Me enciendo de impaciencia y furia, rígida en la moto como si me hubieran atado a ella con cadenas.

—¡Lo has perdido, Teresa! Ríndete, Teresa. No puedes. ¿De dónde crees que vas a sacar las fuerzas, Teresa? ¿Quién te has creído que eres? ¿Meterás la cabeza dentro de la boca del león y, cuando estés segura de que te respeta, lo sacarás a pasear y recogerás sus caquitas? ¿Qué clase de fantasía loca tienes en la cabeza, Teresa?

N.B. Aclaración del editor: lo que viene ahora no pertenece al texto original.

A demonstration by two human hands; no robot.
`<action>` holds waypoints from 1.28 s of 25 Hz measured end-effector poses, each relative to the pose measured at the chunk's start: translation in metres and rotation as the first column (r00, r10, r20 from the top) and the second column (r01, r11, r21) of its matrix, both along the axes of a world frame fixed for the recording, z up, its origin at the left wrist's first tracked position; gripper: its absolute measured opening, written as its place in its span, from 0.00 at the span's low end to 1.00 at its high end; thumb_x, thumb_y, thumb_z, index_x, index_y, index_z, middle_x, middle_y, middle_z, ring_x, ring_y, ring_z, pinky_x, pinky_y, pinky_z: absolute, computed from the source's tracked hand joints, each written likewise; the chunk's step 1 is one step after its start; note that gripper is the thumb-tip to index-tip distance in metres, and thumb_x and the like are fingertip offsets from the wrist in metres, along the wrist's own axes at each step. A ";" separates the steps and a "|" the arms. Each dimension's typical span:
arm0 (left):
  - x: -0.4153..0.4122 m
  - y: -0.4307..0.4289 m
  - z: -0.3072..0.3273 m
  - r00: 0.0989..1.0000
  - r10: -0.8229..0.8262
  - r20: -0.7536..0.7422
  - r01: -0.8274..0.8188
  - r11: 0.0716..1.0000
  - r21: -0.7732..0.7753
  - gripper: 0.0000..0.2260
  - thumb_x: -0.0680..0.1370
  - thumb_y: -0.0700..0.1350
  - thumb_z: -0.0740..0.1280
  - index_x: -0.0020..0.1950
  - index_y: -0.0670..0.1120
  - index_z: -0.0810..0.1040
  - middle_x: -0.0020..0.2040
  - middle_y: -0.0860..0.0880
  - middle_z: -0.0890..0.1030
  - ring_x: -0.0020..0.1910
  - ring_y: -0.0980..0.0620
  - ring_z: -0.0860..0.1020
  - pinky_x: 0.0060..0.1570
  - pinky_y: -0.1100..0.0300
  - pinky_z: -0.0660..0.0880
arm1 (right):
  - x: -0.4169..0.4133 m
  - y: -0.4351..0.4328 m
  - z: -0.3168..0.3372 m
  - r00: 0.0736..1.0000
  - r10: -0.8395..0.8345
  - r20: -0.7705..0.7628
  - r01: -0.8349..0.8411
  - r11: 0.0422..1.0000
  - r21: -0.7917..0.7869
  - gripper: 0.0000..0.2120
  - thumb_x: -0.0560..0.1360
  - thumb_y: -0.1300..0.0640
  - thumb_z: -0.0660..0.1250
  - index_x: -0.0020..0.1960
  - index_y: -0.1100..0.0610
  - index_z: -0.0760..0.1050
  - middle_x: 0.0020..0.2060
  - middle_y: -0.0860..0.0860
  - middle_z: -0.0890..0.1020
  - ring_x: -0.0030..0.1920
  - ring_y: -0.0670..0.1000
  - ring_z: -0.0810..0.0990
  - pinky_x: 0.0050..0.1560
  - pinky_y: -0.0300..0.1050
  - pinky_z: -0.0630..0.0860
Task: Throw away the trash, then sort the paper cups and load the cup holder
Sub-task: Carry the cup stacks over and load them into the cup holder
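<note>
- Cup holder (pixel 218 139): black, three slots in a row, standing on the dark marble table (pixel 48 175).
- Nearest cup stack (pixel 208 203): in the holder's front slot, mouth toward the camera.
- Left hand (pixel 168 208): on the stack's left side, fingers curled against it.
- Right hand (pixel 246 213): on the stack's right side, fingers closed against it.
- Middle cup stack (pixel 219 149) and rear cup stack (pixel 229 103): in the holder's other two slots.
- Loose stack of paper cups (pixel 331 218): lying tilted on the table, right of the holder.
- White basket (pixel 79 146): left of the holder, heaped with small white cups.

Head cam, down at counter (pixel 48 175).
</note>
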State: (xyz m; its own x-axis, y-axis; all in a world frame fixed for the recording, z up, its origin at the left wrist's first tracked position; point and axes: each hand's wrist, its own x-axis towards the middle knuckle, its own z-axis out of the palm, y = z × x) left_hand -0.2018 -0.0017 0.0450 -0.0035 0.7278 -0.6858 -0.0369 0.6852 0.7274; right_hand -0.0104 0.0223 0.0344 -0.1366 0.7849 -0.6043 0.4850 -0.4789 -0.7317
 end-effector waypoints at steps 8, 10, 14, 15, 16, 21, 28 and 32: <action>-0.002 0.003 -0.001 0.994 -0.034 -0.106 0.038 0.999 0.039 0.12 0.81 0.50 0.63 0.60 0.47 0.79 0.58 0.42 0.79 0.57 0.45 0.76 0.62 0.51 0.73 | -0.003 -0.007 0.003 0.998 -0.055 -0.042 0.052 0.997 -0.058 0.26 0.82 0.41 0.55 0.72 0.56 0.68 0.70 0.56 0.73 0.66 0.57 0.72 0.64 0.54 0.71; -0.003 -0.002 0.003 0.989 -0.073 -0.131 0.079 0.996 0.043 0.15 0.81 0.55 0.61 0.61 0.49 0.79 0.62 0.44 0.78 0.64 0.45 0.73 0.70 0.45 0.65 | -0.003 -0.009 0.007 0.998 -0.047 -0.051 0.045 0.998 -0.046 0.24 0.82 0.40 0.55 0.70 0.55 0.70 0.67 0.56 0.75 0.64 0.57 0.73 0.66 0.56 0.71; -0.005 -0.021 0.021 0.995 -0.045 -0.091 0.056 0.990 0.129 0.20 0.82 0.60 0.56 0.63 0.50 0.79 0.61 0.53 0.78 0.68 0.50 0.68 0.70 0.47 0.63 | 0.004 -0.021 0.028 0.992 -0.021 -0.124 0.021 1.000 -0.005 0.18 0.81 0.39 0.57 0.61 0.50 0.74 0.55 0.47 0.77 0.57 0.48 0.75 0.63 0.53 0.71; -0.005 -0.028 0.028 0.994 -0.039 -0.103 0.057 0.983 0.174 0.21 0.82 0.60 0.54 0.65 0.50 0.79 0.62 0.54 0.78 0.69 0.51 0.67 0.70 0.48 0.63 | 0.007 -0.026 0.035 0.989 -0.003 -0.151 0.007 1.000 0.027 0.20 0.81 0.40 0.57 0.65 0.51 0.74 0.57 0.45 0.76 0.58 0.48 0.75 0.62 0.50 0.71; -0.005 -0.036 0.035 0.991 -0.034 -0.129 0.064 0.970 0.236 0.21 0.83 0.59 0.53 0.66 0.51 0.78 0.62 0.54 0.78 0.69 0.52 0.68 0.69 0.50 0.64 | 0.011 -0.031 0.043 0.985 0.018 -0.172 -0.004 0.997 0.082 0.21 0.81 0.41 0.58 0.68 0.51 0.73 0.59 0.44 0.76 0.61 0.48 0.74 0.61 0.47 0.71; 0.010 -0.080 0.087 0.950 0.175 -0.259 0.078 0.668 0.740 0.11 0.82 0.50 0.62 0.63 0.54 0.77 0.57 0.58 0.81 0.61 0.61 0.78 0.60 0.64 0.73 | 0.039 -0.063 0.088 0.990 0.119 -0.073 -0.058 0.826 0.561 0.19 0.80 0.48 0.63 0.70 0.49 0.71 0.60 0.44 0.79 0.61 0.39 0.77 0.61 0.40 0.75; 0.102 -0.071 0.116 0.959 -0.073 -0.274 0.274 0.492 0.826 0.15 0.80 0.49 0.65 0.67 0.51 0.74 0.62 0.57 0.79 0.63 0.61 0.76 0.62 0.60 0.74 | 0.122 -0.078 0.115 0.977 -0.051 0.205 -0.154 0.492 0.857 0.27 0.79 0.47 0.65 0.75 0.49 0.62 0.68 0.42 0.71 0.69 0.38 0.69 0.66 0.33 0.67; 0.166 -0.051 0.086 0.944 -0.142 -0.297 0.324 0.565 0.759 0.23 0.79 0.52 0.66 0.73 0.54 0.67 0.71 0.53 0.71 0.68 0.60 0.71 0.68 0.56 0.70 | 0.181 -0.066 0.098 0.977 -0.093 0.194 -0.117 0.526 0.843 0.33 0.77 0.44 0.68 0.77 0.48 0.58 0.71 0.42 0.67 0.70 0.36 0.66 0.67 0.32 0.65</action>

Más allá del atasco, el semáforo que hay a continuación pasa del ámbar al rojo y los tres conductores que me preceden son de esos tan respetuosos con las leyes de tráfico que se detienen sin darme la oportunidad de una transgresión necesaria. Ninguno de los tres es el Saab negro, que ha traspasado la barrera del semáforo y se ha perdido de vista en lontananza.

Voy avanzando entre los coches, despacio, con cuidado de no arrancarles los jodidos retrovisores, hasta ponerme en primera línea de salida. Y el Saab no está en mi campo visual.

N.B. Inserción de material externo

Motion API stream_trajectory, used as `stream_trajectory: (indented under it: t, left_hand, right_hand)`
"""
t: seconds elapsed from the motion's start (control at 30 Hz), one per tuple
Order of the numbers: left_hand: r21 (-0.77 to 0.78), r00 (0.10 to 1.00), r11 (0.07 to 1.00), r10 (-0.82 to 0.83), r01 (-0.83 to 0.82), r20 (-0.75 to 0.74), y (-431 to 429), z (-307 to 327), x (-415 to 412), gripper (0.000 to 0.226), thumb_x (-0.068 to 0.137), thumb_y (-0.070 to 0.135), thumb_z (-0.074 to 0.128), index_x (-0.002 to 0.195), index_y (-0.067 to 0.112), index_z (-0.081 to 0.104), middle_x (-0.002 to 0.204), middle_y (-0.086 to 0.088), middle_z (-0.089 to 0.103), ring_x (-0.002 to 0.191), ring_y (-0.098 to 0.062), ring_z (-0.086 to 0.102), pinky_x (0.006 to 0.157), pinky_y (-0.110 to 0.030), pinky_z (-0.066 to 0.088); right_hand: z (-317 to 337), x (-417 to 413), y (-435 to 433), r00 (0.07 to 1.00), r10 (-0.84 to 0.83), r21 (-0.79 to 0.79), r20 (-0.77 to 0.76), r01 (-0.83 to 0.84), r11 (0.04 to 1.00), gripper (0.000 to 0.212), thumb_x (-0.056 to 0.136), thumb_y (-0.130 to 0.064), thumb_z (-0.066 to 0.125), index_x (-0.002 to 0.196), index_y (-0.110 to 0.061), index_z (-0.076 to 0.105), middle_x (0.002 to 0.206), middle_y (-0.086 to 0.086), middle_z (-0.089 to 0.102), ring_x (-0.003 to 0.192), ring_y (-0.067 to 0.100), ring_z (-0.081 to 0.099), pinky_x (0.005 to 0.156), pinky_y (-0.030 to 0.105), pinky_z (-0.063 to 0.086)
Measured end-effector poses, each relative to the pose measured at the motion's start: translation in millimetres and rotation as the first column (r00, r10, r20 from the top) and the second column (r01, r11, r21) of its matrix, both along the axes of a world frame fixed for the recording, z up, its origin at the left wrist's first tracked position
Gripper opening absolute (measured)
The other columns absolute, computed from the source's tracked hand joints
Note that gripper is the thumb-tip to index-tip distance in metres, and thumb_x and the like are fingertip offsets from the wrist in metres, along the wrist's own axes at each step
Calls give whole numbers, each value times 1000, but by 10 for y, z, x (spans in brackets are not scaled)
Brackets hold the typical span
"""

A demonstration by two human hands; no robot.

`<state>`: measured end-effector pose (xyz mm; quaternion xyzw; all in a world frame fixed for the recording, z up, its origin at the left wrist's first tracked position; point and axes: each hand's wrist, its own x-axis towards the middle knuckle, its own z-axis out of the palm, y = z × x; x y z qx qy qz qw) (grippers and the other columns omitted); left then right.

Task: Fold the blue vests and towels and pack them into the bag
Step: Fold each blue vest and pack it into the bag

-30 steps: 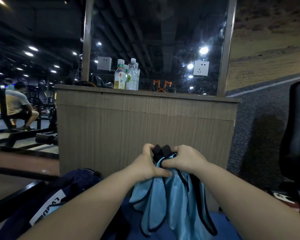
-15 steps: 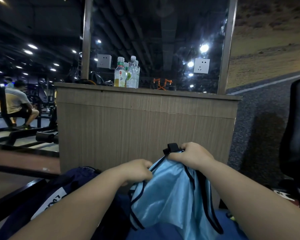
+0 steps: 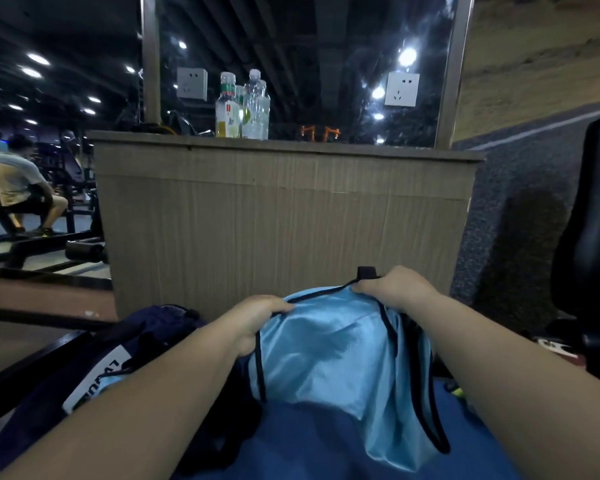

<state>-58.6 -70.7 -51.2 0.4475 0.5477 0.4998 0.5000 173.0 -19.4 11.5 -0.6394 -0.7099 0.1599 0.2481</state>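
Note:
A light blue vest (image 3: pixel 329 351) with black trim hangs spread in front of me, held up by both hands. My left hand (image 3: pixel 257 318) grips its upper left edge. My right hand (image 3: pixel 395 289) grips the upper right corner, where a black strap sticks up past the knuckles. A dark navy bag (image 3: pixel 94 368) with a white label lies low on the left, beside my left forearm. Under the vest lies a darker blue cloth or mat (image 3: pixel 326 441); I cannot tell which.
A wooden counter (image 3: pixel 284 216) stands close ahead, with bottles (image 3: pixel 243 109) on top and a mirror behind. A black padded seat (image 3: pixel 593 237) is at the right edge. Gym benches and a seated person (image 3: pixel 18 181) are at the left.
My hands have moved apart, the left one down and to the left, and the vest has gone from bunched together to spread wide between them.

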Motion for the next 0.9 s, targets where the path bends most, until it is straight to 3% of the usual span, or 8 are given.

—¿Cuál es mi fantasía? La fantasía de que tal vez algún día todo pueda arreglarse. Eso de las películas de Disney: que mis sueños se hagan realidad. Un final feliz.

La luz verde me concede el privilegio de arrancar y ponerme en cabeza de la carrera y continúo bajando por Cerdeña, pero no veo el coche de Rodón por ninguna parte.

—Ya te ves follando con Rodón.

—¡No! Pero ¡qué dices! Bastaría con un beso de The End. Salirle al paso cuando haya aparcado y esté bajando del coche. «¡Alexis, ostras, qué casualidad, Alexis!». ¿Te imaginas? Lo miro fijamente a los ojos. «¿No te acuerdas de mí? A ver si te acuerdas. ¿De qué nos conocemos?». Él diría: «No sé. De...», por ejemplo, de un lugar donde veranea, «... ¿de Playa de Aro?». Y yo le digo: «¡Exacto! Como estás acostumbrado a verme en biquini...», ¿o digo en top-less?, «... ahora no me reconoces».

—Y él dice: «No he estado nunca en Playa de Aro», y te jode.

—Un beso. Un beso y fin. Un beso y fino.

Superamos el cruce de Caspe, y de la calle Áusias March, y de la calle Alí Bei, y de la calle Almogávares, y mi objetivo no aparece, ni circulando ni aparcado. O será que ya no sé verlo porque estoy ofuscada e hidrófoba y se me llenan los ojos de lágrimas.

—Lo has perdido, Teresa. Déjalo ya. No sabes hacer esto. ¿Creías que era tan fácil seguir a un coche por la ciudad?

—No te has perdido nada, Teresa. Seguro que este hombre no sabe besar. No puede saber besar.

—No lo sabré hasta que lo pruebe.

—Pero ¿qué estás diciendo? ¿Qué estás diciendo? ¡Qué burra eres, Teresa! Qué burra. Qué burra que llegas a ser.

Lloro desconsoladamente escondida bajo el casco integral.